48 F. Supp. 242, 56 U.S.P.Q. (BNA) 292, 1943 U.S. Dist. LEXIS 3022
CourtDistrict Court, D. Idaho
DecidedJanuary 21, 1943
DocketNo. 1518
StatusPublished
Cited by2 cases

This text of 48 F. Supp. 242 (Greif v. Sears, Roebuck & Co.) is published on Counsel Stack Legal Research, covering District Court, D. Idaho primary law. Counsel Stack provides free access to over 12 million legal documents including statutes, case law, regulations, and constitutions.

Bluebook
Greif v. Sears, Roebuck & Co., 48 F. Supp. 242, 56 U.S.P.Q. (BNA) 292, 1943 U.S. Dist. LEXIS 3022 (D. Idaho 1943).

Opinion

SCHWELLENBACH, District Judge.

This action was commenced in the district court of the State of Idaho.
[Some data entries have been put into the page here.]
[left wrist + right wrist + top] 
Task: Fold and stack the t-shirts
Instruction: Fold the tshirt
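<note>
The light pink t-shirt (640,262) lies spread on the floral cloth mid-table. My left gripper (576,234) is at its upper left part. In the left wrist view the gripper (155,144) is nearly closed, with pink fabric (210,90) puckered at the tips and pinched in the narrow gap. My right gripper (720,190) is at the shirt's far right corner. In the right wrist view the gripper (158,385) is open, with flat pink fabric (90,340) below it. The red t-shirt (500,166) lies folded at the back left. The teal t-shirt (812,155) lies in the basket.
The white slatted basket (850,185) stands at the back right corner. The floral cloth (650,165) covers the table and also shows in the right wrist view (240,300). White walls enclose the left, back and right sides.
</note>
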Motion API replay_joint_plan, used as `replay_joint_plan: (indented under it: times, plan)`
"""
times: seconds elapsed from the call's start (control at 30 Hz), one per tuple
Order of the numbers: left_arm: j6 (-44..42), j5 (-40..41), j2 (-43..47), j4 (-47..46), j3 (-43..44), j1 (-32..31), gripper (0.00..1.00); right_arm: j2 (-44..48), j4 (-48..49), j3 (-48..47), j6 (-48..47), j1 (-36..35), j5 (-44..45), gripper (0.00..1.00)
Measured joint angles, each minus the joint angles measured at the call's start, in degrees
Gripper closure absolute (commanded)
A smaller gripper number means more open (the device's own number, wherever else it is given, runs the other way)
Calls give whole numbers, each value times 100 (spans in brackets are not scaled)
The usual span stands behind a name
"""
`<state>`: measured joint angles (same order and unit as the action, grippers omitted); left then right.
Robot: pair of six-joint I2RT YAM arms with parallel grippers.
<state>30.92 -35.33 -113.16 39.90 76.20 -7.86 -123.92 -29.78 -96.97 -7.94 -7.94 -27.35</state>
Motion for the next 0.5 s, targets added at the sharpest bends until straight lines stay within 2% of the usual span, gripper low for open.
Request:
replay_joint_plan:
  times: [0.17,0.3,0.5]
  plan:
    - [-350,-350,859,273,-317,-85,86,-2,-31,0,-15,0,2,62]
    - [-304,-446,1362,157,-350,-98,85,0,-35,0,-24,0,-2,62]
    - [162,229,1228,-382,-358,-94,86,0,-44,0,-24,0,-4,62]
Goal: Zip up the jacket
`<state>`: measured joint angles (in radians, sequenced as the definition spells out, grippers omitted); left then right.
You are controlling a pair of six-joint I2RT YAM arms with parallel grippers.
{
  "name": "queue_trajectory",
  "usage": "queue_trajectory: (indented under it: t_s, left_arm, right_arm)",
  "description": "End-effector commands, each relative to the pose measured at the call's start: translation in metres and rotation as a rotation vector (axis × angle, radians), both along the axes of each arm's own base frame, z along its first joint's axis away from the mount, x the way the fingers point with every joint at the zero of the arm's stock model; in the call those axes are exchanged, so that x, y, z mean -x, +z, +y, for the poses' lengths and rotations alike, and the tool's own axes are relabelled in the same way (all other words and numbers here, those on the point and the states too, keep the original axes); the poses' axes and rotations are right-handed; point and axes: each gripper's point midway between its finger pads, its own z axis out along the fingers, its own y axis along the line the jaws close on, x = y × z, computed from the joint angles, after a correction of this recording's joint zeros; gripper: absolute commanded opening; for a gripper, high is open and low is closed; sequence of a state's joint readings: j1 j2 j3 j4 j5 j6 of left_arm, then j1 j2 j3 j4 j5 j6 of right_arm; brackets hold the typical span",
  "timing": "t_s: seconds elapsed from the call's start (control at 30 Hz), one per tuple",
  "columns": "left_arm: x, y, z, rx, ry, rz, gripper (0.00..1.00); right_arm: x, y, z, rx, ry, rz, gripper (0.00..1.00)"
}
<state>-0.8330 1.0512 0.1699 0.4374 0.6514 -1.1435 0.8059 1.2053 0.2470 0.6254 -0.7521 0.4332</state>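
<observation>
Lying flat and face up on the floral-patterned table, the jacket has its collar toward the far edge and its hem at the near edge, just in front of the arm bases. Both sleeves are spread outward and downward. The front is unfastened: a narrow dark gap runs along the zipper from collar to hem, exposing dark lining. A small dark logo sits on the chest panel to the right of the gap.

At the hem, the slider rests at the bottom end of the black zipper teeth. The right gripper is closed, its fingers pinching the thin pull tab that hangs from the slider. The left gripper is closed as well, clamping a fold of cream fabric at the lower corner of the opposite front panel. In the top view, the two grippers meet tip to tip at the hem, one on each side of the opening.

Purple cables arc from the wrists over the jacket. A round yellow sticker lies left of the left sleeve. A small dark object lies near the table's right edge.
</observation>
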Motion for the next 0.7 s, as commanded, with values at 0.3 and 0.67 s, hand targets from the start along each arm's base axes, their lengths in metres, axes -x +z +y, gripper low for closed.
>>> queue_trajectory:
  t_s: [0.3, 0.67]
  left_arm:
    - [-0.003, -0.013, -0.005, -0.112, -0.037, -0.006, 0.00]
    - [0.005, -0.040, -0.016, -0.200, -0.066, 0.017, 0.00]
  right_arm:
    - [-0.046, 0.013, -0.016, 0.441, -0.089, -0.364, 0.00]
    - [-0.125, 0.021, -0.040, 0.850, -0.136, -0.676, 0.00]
The defendant Sears, Roebuck and Co. (hereafter referred to as Sears) removed it to this court. Plaintiff now seeks to have it remanded back to the state court. Plaintiff is a resident of the State of Idaho. Sears is a corporation created under the laws of a state other than Idaho. Defendant Falk Mercantile Company, Ltd., is an Idaho corporation. The plaintiff alleges that his business is that of the promotion and sale of musical instruments in the States of Idaho, Washington and Oregon. He alleges that he sells such instruments under the trade mark or name of “Crusader,” and that through his promotion, advertising and sales efforts he had acquired the exclusive right to the use of such name in the three Pacific Northwest states. He further alleges that the defendants have attempted to and are now attempting to pre-empt his right to the use of such trade name in the three Pacific Northwest states. He further alleges that the defendants have attempted to and are now attempting to pre-empt his right to the use of such trade name in the three states by advertising and sale of musical instruments inferior in quality to his through the use of his trade name “Crusader.” He asserts that he has been damaged in the amount of $25,000 and seeks to recover that sum from the defendants and also seeks to enjoin the defendants and their agents, servants and employees from advertising, offering for sale or selling musical instruments in what he describes as his trade territory under the name “Crusader.”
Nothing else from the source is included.